Difficulty: Easy
Correct Answer: Tungsten
Explanation:
Introduction / Context:
Incandescent electric bulbs are among the oldest artificial lighting devices. This question checks whether you remember the standard material used for the glowing filament, which must withstand very high temperatures without melting and should emit visible light efficiently.
Given Data / Assumptions:
• We are talking about a conventional incandescent bulb, not LED or fluorescent lamps.
• The filament is a thin wire coil sealed in a glass bulb filled with inert gas.
• The material must have a very high melting point and suitable electrical resistance.
Concept / Approach:
The filament material must tolerate temperatures of about 2500 to 3000 degrees Celsius, radiate visible light, and have low evaporation at those temperatures. Tungsten has an extremely high melting point, high tensile strength at high temperature and relatively low evaporation rate, so it is ideal. Other metals like copper or iron would melt or evaporate too quickly at the required operating temperature. Nichrome and graphite have uses in heaters or electrodes but not as standard incandescent filaments in household bulbs.
Step-by-Step Solution:
Step 1: Recall that the filament in an incandescent bulb operates at a very high temperature to emit visible light due to incandescence.
Step 2: Note that tungsten has a melting point above 3400 degrees Celsius, which is higher than most common metals.
Step 3: Compare alternative materials. Copper and iron melt at much lower temperatures and would fail in normal bulb conditions.
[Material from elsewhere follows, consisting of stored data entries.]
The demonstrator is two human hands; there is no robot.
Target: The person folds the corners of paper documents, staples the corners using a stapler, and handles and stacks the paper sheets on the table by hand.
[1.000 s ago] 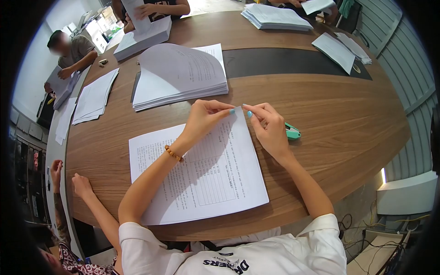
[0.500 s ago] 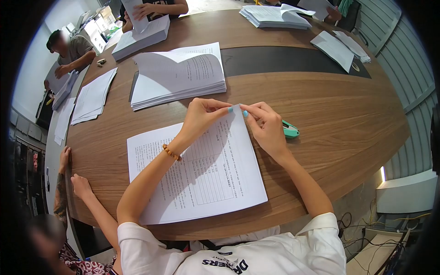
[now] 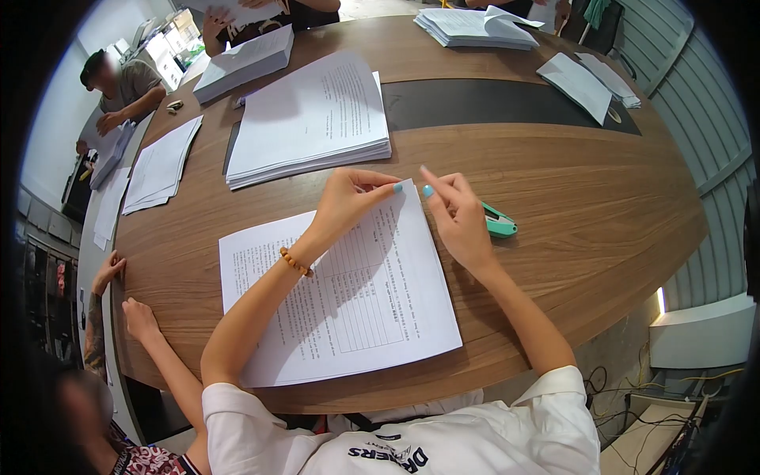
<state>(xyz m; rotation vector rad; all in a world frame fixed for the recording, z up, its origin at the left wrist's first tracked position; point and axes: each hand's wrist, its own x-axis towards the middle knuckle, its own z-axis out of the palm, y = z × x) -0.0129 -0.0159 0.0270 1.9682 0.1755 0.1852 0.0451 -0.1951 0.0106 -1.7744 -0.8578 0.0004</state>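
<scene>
A stack of printed sheets [image 3: 348, 293] with a table on its top page lies in front of me on the wooden table. My left hand [image 3: 356, 194] pinches the stack's far right corner between thumb and fingers. Just right of that corner is my right hand [image 3: 459, 218], its index finger stretched out and apart from the thumb, holding nothing. Partly behind my right hand sits a green stapler-like tool [image 3: 499, 223]. Beyond my hands rests a thick pile of printed paper [image 3: 309, 119], its top sheets slightly raised.
More paper piles lie at the left [image 3: 162, 162], far left [image 3: 245, 63] and far right [image 3: 475, 28]. Folded sheets [image 3: 575, 85] rest at the right on a dark inlay strip [image 3: 451, 103]. Other people sit around the table; one's hand [image 3: 140, 319] is at its left edge.
My right hand's fingers have come off the paper corner and parted. My left hand keeps its pinch. The top sheet of the far pile has settled flatter.
</scene>
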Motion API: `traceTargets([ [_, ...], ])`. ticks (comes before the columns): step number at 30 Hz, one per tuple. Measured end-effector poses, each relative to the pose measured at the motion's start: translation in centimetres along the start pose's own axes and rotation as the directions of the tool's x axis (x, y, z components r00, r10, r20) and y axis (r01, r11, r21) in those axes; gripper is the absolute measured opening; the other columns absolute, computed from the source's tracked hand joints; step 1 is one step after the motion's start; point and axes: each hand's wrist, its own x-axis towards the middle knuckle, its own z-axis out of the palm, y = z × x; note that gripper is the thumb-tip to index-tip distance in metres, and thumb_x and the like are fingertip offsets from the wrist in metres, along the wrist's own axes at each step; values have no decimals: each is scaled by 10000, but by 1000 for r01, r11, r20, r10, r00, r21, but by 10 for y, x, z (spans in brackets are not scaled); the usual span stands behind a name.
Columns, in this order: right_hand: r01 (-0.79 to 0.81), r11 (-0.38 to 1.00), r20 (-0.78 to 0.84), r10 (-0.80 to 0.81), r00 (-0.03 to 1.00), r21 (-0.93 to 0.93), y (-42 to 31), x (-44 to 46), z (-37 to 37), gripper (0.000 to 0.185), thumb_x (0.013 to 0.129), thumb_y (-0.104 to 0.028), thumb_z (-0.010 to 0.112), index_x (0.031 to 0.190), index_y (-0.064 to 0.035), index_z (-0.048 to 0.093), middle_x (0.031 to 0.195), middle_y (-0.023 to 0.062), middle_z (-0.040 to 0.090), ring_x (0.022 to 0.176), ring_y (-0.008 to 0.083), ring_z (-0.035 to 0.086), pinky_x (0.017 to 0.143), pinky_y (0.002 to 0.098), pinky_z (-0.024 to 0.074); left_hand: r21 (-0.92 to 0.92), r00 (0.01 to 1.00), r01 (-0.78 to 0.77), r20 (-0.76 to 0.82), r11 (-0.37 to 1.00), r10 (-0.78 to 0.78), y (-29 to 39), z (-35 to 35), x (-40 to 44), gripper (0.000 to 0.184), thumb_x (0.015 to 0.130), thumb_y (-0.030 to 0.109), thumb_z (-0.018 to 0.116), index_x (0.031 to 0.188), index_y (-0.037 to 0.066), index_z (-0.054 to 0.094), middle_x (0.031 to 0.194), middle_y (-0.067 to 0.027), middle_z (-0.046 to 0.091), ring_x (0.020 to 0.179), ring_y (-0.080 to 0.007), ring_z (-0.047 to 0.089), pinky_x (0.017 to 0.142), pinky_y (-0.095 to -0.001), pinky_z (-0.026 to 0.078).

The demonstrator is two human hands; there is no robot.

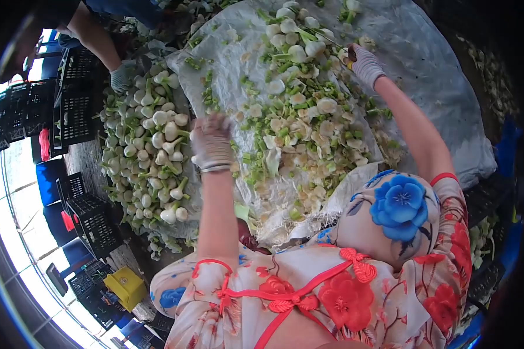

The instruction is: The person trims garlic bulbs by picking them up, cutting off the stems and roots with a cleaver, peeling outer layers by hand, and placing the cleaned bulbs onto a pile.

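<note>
My right hand (pixel 364 64), in a pale striped glove, is closed round the handle of a knife (pixel 332 41). Its thin blade points up and left over a small group of white bulbs (pixel 297 53) that look like fresh garlic. My left hand (pixel 213 141), gloved too, is smeared by motion, so its fingers cannot be made out. It hovers at the right edge of a large pile of white bulbs (pixel 148 136) with short green stems. Between my hands, cut green stem pieces and papery peelings (pixel 308 131) lie heaped on a pale sheet (pixel 215 46).
Another person's gloved hand (pixel 120 78) touches the top of the bulb pile. Black plastic crates (pixel 77 96) stand along the left, with a yellow container (pixel 125 287) lower down. My knee (pixel 390 221), under flowered cloth, rises at the lower right.
</note>
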Motion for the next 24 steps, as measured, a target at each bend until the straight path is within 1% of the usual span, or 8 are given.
traceTargets([
  [5, -159, 987, -48, 159, 986, -9, 2, 3, 13, 398, 785, -236, 604, 1125, -64, 487, 1052, 129, 590, 959, 292, 562, 834, 367, 441, 615, 919, 244, 100, 750, -381, -60, 48, -34, 640, 699, 187, 681, 1264, 120, 388, 1124, -113, 542, 984, -255, 541, 799, -387, 463],
  [6, -160, 925, -16, 177, 984, 344, -1, -10, 11, 404, 776, -215, 628, 1121, -52, 494, 1030, 110, 600, 926, 250, 572, 814, 344, 453, 611, 919, 252, 93, 750, -384, -70, 49, -33, 640, 699, 187, 681, 1264, 120, 388, 1124, -113, 542, 984, -255, 541, 799, -387, 463],
  [8, -191, 602, 133, 140, 981, 775, -24, -52, -9, 417, 755, -187, 675, 1104, -31, 509, 995, 75, 610, 871, 175, 579, 768, 298, 472, 776, 806, -534, 587, 336, -75, -89, 49, -31, 729, 713, 223, 693, 1326, 100, 318, 1208, -113, 483, 1138, -240, 449, 890, -343, 417],
  [11, -345, 92, 356, -160, 921, 934, -76, -126, -46, 402, 751, -191, 698, 1075, -28, 527, 964, 66, 605, 827, 138, 580, 705, 257, 486, 697, 690, -655, 709, 291, -146, -96, 81, -41, 790, 702, 225, 719, 1347, 90, 283, 1260, -110, 432, 1198, -229, 390, 927, -319, 387],
  [15, -335, 138, 356, -171, 919, 932, -86, -158, -65, 325, 780, -194, 673, 1018, -18, 539, 907, 46, 583, 834, 112, 563, 686, 243, 480, 519, 647, 18, 646, 855, -406, -94, 99, -66, 724, 674, 223, 761, 1272, 95, 373, 1155, -53, 511, 1100, -185, 470, 911, -316, 404],
  [19, 318, 572, -103, -375, 921, 756, -64, -166, -76, 194, 766, -97, 626, 912, -41, 511, 782, 46, 585, 716, 153, 592, 622, 285, 481, 546, 640, -239, 710, 803, -292, -84, 101, -77, 581, 761, 204, 678, 1241, 71, 379, 1090, -63, 539, 988, -187, 532, 847, -306, 470],
  [21, 647, 712, -100, -647, 755, 273, -78, -176, -97, 250, 661, -1, 605, 889, -50, 514, 730, 104, 575, 657, 265, 596, 586, 325, 477, 472, 744, 136, 532, 871, -404, -82, 107, -92, 530, 845, 434, 469, 1208, 50, 429, 1107, -129, 550, 996, -246, 553, 876, -371, 465],
  [24, 643, 707, -67, -656, 752, 293, -77, -179, -92, 321, 574, 23, 593, 879, -43, 519, 743, 147, 562, 684, 339, 573, 584, 366, 470, 425, 782, 146, 503, 893, -367, -86, 106, -100, 531, 888, 471, 401, 1178, 30, 464, 1117, -155, 555, 1006, -267, 562, 893, -398, 459],
])
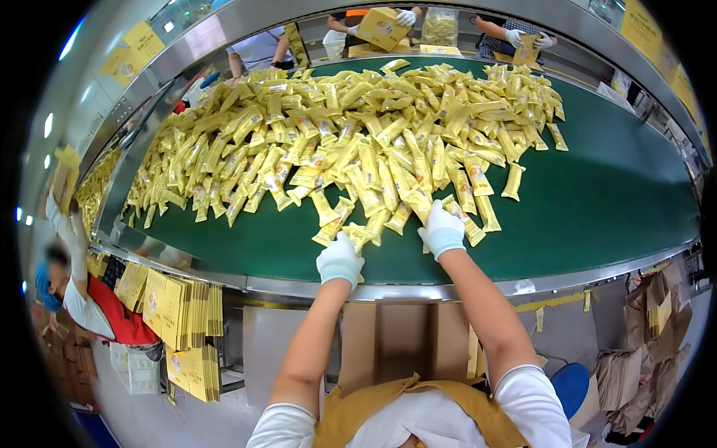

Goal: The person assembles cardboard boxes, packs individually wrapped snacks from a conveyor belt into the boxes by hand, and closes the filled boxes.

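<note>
A large heap of long, sealed yellow packets (pixel 358 157) lies on a green conveyor belt (pixel 605 179). At the near edge of the heap, my left hand (pixel 340 260), in a white glove, is closed on a yellow packet (pixel 358 236). My right hand (pixel 443 229), gloved the same way, has its fingers closed around the end of another yellow packet (pixel 418 201). Its fingertips are partly hidden among the packets. More packets lie between and beside the two hands.
A metal rim (pixel 261 285) runs along the belt's near side. Below it stands an open cardboard box (pixel 358 340). Flat yellow cartons (pixel 168 306) are stacked at the left, near a person in a red apron (pixel 123 317). Across the belt, gloved people handle yellow boxes (pixel 382 28).
</note>
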`<control>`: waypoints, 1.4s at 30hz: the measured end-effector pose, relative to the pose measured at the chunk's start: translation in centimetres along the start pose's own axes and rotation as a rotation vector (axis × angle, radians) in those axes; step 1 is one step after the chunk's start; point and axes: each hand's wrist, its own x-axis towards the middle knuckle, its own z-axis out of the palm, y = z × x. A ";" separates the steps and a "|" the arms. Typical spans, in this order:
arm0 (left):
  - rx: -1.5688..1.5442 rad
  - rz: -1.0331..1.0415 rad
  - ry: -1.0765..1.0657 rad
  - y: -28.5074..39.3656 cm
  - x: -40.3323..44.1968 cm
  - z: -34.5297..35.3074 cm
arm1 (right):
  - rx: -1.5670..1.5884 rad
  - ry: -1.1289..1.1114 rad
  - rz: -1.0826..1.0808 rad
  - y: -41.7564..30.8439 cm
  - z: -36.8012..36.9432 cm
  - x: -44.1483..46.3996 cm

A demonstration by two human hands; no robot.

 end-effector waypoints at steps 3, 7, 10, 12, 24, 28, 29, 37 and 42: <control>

Step 4: Nichrome is used in heating elements, but it does not emit as efficient visible light as tungsten when used as a filament in a small bulb.
Step 5: Therefore, the correct choice for the filament material is tungsten.
Verification / Alternative check:
If you look at technical specifications of incandescent bulbs or science textbooks, you will consistently see the phrase tungsten filament. Many exam questions specifically mention tungsten as a key example of a metal with a high melting point used for lamp filaments, which confirms this choice.
Why Other Options Are Wrong:
Nichrome: Commonly used in electric heaters and toasters, but not in standard bulb filaments because its light output is not as efficient for illumination.
Graphite: Used as an electrode material and in older arc lamps, but not in modern incandescent bulbs; it is also brittle in thin wire form.
Iron: Melts at much lower temperature and would oxidise and fail rapidly in a bulb environment.
Copper: Excellent conductor but low resistance and lower melting point, so it cannot serve as a hot, glowing filament in air or inert gas at such high temperatures.
Common Pitfalls:
A frequent mistake is to confuse heating element materials like nichrome with filament materials. Another confusion arises when students think that good conductors like copper are best for all electrical uses, forgetting that in a filament some resistance and very high temperature tolerance are actually required.
Final Answer:
The filament of a conventional electric bulb is made of Tungsten wire.